What is being asked - Your answer must hold only the lines below from the line containing "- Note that" through the line containing "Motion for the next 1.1", each reproduced exactly.

**** Study material ****

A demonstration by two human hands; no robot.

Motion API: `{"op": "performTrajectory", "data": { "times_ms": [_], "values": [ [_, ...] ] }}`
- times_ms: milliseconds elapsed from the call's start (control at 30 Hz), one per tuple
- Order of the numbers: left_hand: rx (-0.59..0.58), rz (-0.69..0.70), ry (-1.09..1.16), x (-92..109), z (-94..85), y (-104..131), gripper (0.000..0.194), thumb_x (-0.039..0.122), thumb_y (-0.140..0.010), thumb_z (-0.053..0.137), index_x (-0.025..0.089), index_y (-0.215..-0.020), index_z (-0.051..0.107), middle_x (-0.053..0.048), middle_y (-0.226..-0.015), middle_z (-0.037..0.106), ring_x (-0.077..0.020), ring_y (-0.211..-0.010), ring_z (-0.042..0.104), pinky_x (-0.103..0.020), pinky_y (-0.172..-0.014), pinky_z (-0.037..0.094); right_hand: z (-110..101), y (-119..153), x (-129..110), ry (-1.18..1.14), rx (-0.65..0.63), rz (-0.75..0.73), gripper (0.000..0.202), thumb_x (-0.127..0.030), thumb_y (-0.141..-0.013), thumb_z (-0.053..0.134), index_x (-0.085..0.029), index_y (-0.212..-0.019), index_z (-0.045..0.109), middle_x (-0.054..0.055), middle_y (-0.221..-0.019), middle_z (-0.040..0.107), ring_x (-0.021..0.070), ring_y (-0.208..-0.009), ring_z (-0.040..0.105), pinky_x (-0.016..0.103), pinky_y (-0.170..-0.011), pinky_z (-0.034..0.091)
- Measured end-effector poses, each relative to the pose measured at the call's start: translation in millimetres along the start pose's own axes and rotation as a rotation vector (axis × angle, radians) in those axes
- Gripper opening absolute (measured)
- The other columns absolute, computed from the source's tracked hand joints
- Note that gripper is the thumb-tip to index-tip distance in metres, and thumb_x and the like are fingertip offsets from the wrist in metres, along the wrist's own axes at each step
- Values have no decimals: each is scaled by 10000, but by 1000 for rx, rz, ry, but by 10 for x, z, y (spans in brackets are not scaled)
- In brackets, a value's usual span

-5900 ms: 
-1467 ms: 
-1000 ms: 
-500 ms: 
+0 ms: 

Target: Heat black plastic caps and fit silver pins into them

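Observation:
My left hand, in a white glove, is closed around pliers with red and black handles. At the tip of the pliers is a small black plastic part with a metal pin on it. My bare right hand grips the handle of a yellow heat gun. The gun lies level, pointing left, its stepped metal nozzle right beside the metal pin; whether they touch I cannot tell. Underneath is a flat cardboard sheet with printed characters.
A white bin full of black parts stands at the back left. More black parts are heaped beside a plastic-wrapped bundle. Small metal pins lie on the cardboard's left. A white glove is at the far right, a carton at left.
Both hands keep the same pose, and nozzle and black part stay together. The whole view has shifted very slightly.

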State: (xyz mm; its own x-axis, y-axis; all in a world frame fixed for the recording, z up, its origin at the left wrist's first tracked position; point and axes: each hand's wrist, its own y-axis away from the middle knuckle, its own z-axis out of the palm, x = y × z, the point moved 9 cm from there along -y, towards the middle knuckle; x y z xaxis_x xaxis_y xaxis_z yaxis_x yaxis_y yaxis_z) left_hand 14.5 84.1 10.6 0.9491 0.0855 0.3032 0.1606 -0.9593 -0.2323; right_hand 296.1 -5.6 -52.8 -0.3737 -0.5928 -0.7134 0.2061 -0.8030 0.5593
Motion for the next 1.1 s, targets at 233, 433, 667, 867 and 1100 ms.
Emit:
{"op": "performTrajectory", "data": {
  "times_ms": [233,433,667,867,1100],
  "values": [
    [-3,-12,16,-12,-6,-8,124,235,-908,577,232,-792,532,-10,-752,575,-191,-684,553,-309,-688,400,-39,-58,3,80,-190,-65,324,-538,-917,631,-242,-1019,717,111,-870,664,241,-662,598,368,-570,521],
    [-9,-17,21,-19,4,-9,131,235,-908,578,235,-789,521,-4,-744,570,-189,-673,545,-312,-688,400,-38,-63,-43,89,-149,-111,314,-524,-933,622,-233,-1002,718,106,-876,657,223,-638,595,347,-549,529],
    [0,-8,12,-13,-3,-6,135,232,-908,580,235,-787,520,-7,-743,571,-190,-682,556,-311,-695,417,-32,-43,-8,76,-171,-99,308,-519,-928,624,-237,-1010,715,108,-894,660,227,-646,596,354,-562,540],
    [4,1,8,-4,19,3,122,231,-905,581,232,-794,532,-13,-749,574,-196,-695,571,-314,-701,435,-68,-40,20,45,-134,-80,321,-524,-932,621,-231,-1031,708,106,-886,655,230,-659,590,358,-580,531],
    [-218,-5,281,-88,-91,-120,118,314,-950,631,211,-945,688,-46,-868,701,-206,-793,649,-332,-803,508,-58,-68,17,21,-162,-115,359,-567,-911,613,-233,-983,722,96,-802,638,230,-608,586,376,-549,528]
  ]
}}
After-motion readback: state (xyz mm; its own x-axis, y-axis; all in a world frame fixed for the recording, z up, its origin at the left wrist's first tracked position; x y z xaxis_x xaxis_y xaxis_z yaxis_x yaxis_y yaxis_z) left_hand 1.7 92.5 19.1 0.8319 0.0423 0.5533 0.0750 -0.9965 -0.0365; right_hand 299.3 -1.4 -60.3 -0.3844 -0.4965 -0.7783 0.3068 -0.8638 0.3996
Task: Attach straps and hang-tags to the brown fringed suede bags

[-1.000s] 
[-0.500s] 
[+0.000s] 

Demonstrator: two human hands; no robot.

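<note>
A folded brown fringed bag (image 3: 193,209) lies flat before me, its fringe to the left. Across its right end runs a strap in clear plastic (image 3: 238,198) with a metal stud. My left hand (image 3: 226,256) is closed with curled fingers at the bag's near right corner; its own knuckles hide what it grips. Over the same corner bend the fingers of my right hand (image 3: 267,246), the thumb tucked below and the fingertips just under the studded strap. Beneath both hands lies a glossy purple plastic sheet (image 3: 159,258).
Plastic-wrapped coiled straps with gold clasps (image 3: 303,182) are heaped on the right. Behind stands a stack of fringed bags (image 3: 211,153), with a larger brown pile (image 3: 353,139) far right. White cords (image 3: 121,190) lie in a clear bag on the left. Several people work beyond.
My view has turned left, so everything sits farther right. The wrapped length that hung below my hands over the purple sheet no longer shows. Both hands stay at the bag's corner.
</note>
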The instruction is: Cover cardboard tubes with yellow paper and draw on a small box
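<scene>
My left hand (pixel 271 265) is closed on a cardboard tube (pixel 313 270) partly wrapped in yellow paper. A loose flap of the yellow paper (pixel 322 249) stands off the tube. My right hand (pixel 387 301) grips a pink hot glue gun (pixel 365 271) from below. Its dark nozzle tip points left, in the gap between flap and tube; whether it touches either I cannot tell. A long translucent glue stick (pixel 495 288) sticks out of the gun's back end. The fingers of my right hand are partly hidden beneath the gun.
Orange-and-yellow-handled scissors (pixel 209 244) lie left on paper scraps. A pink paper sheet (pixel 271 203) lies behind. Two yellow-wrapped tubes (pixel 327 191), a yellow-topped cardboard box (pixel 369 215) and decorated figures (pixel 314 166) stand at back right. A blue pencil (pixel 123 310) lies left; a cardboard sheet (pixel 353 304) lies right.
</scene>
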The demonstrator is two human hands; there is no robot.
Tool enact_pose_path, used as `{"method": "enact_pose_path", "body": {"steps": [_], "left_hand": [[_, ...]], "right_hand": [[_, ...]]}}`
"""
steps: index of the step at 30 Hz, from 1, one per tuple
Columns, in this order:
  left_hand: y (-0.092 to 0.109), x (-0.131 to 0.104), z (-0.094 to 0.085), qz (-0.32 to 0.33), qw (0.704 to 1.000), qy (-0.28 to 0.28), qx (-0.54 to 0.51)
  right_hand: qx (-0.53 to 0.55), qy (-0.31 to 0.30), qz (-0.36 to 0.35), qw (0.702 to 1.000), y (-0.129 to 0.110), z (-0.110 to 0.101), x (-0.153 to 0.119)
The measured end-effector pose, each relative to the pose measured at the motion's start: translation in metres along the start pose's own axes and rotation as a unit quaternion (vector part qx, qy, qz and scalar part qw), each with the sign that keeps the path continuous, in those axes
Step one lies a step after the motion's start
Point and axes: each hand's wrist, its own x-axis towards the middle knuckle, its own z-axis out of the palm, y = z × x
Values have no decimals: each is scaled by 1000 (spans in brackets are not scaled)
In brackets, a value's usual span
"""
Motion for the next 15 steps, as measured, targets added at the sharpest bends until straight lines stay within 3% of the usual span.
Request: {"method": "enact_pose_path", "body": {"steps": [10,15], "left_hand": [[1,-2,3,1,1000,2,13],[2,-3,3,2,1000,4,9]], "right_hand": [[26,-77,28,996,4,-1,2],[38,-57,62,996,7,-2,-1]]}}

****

Answer below -
- Note that gripper is the thumb-tip to index-tip distance in metres, and thumb_x and the like are fingertip offsets from the wrist in metres, along the wrist's own axes at each step
- Values have no decimals: each is scaled by 10000, but by 1000 for rx, rz, ry, but by 10 for x, z, y (spans in brackets are not scaled)
- In brackets, a value's usual span

-5900 ms: 
-1467 ms: 
-1000 ms: 
-500 ms: 
+0 ms: 

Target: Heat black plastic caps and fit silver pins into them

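Observation:
My left hand, in a white glove, is closed around pliers with red and black handles. At the tip of the pliers is a small black plastic part with a metal pin on it. My bare right hand grips the handle of a yellow heat gun. The gun lies level, pointing left, its stepped metal nozzle right beside the metal pin; whether they touch I cannot tell. Underneath is a flat cardboard sheet with printed characters.
A white bin full of black parts stands at the back left. More black parts are heaped beside a plastic-wrapped bundle. Small metal pins lie on the cardboard's left. A white glove is at the far right, a carton at left.
Both hands keep the same pose, and nozzle and black part stay together. The whole view has shifted very slightly.
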
State: (xyz mm; its own x-axis, y-axis; all in a world frame fixed for the recording, z up, its origin at the left wrist's first tracked position; point and axes: each hand's wrist, its own y-axis away from the middle knuckle, its own z-axis out of the palm, x = y × z, the point moved 9 cm from there along -y, towards the middle knuckle; x y z xaxis_x xaxis_y xaxis_z yaxis_x yaxis_y yaxis_z) left_hand 14.5 84.1 10.6 0.9491 0.0855 0.3032 0.1606 -0.9593 -0.2323; right_hand 296.1 -5.6 -52.8 -0.3737 -0.5928 -0.7134 0.2061 -0.8030 0.5593
Motion for the next 1.1 s, targets at 233, 433, 667, 867 and 1100 ms.

No part of the exercise remains unanswered.